**ACTION ITEM:**
Only the pictures should be left out; repeat the rest of the data exactly.

**RECORDED INFORMATION:**
'''
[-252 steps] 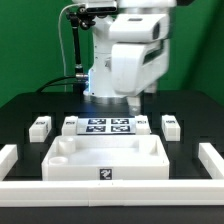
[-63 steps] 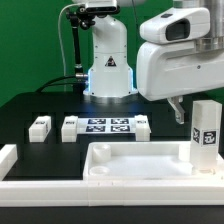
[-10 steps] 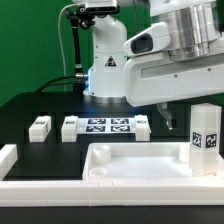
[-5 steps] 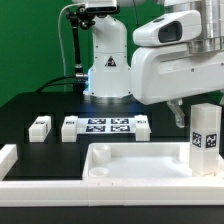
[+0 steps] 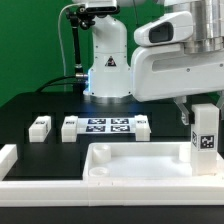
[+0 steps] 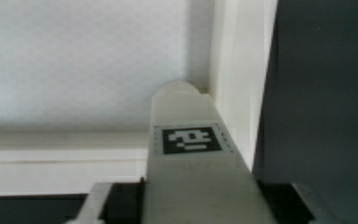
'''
**REPLY:**
[-252 steps] 
[-63 steps] 
[-10 steps] 
[-5 steps] 
[+0 steps] 
[+0 steps] 

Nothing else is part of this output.